Work to complete:
What you print must match the data line for line.

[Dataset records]
○ ○ ○ ○ ○
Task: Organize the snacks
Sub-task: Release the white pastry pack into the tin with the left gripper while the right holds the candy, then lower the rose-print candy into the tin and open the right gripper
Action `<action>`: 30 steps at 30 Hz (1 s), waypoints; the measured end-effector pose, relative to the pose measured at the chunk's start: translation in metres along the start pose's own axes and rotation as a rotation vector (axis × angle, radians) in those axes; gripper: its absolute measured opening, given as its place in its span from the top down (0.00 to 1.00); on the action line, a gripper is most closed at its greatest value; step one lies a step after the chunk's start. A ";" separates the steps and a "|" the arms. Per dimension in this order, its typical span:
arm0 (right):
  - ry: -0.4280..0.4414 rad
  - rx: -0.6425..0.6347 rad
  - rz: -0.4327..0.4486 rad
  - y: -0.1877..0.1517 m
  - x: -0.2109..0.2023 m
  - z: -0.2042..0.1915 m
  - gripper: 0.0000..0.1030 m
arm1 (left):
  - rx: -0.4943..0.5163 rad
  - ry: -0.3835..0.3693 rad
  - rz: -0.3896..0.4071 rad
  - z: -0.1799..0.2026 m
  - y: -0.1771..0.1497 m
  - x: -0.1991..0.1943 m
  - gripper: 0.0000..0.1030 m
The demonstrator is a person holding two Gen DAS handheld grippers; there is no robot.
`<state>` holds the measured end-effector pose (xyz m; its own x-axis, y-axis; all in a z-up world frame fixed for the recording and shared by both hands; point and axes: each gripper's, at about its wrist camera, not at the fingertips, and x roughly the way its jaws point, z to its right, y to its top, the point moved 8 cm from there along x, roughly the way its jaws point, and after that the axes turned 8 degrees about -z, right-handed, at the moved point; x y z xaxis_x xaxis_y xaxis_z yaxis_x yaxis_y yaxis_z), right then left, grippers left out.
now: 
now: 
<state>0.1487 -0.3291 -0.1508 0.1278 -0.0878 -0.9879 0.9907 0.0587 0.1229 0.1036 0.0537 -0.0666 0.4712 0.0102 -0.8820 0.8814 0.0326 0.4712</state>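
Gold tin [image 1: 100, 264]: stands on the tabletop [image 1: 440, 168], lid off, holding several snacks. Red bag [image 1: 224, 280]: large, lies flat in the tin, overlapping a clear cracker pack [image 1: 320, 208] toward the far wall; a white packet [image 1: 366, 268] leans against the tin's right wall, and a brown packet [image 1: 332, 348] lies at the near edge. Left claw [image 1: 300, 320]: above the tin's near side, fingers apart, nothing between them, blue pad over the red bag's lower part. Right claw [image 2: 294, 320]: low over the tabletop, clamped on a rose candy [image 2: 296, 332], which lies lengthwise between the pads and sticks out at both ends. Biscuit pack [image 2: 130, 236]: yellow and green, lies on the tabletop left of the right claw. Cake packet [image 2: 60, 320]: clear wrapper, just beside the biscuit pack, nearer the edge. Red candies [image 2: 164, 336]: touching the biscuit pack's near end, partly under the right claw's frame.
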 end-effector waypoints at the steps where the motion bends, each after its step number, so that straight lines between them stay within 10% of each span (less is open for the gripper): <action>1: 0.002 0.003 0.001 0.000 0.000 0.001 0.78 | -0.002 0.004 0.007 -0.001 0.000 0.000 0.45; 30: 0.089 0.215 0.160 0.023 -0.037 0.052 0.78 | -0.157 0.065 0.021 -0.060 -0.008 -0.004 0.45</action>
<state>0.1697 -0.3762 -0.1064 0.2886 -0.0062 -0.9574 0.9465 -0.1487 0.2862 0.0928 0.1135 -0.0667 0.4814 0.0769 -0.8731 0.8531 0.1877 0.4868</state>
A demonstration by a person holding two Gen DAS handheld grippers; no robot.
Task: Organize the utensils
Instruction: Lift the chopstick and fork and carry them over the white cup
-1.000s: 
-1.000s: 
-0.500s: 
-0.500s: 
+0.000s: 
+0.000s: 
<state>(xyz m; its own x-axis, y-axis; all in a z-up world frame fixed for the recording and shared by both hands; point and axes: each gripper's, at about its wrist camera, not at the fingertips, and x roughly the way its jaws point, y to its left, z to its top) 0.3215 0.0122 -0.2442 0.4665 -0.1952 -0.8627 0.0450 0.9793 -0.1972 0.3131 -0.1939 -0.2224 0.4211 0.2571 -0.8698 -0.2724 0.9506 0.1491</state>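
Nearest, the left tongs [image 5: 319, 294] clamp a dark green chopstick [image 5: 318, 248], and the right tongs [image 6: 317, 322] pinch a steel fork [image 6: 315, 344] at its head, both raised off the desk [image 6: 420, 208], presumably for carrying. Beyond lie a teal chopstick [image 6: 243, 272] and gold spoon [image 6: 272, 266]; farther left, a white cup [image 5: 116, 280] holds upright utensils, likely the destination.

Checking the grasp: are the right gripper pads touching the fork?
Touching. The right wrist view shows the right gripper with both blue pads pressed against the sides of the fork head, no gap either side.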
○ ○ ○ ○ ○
Output:
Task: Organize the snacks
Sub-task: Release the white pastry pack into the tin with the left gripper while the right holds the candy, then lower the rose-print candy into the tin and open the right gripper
Action `<action>`: 30 steps at 30 Hz (1 s), waypoints; the measured end-effector pose, relative to the pose measured at the chunk's start: translation in metres along the start pose's own axes and rotation as a rotation vector (axis × angle, radians) in those axes; gripper: its absolute measured opening, given as its place in its span from the top down (0.00 to 1.00); on the action line, a gripper is most closed at its greatest value; step one lies a step after the chunk's start. A ";" separates the steps and a "|" the arms. Per dimension in this order, its typical span:
arm0 (right):
  - ry: -0.4280..0.4414 rad
  - rx: -0.6425..0.6347 rad
  - rz: -0.4327..0.4486 rad
  - y: -0.1877..0.1517 m
  - x: -0.2109..0.2023 m
  - z: -0.2042..0.1915 m
  - gripper: 0.0000..0.1030 m
arm1 (left):
  - rx: -0.4943..0.5163 rad
  - ry: -0.3835..0.3693 rad
  - rz: -0.3896..0.4071 rad
  - z: -0.1799..0.2026 m
  - y: -0.1771..0.1497 m
  - x: -0.1991..0.1943 m
  - gripper: 0.0000..0.1030 m
The demonstrator is a person holding two Gen DAS handheld grippers; there is no robot.
`<state>` holds the measured end-effector pose (xyz m; its own x-axis, y-axis; all in a z-up world frame fixed for the recording and shared by both hands; point and axes: each gripper's, at about its wrist camera, not at the fingertips, and x roughly the way its jaws point, z to its right, y to its top, the point moved 8 cm from there along x, roughly the way its jaws point, and after that the axes turned 8 degrees about -z, right-handed, at the moved point; x y z xaxis_x xaxis_y xaxis_z yaxis_x yaxis_y yaxis_z), right then left, grippers left out.
now: 
now: 
<state>0.1487 -0.3291 -0.1508 0.1278 -0.0878 -0.9879 0.9907 0.0587 0.1229 0.1036 0.0537 -0.0666 0.4712 0.0102 -0.8820 0.8814 0.0326 0.4712</state>
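Gold tin [image 1: 100, 264]: stands on the tabletop [image 1: 440, 168], lid off, holding several snacks. Red bag [image 1: 224, 280]: large, lies flat in the tin, overlapping a clear cracker pack [image 1: 320, 208] toward the far wall; a white packet [image 1: 366, 268] leans against the tin's right wall, and a brown packet [image 1: 332, 348] lies at the near edge. Left claw [image 1: 300, 320]: above the tin's near side, fingers apart, nothing between them, blue pad over the red bag's lower part. Right claw [image 2: 294, 320]: low over the tabletop, clamped on a rose candy [image 2: 296, 332], which lies lengthwise between the pads and sticks out at both ends. Biscuit pack [image 2: 130, 236]: yellow and green, lies on the tabletop left of the right claw. Cake packet [image 2: 60, 320]: clear wrapper, just beside the biscuit pack, nearer the edge. Red candies [image 2: 164, 336]: touching the biscuit pack's near end, partly under the right claw's frame.
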 end-effector waypoints at the steps where the motion bends, each after its step number, so that straight lines between them stay within 10% of each span (less is open for the gripper): <action>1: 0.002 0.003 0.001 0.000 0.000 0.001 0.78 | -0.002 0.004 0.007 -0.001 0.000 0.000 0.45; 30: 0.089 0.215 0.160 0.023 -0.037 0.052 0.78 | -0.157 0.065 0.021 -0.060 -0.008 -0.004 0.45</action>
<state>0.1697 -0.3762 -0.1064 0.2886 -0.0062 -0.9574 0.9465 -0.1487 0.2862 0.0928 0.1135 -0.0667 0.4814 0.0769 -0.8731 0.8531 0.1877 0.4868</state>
A demonstration by a person holding two Gen DAS handheld grippers; no robot.
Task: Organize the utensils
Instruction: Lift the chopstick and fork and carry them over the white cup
-1.000s: 
-1.000s: 
-0.500s: 
-0.500s: 
+0.000s: 
+0.000s: 
<state>(xyz m; its own x-axis, y-axis; all in a z-up world frame fixed for the recording and shared by both hands; point and axes: each gripper's, at about its wrist camera, not at the fingertips, and x roughly the way its jaws point, y to its left, z to its top) 0.3215 0.0122 -0.2442 0.4665 -0.1952 -0.8627 0.0450 0.9793 -0.1972 0.3131 -0.1939 -0.2224 0.4211 0.2571 -0.8698 -0.2724 0.9506 0.1491</state>
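Nearest, the left tongs [image 5: 319, 294] clamp a dark green chopstick [image 5: 318, 248], and the right tongs [image 6: 317, 322] pinch a steel fork [image 6: 315, 344] at its head, both raised off the desk [image 6: 420, 208], presumably for carrying. Beyond lie a teal chopstick [image 6: 243, 272] and gold spoon [image 6: 272, 266]; farther left, a white cup [image 5: 116, 280] holds upright utensils, likely the destination.

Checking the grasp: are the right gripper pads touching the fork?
Touching. The right wrist view shows the right gripper with both blue pads pressed against the sides of the fork head, no gap either side.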

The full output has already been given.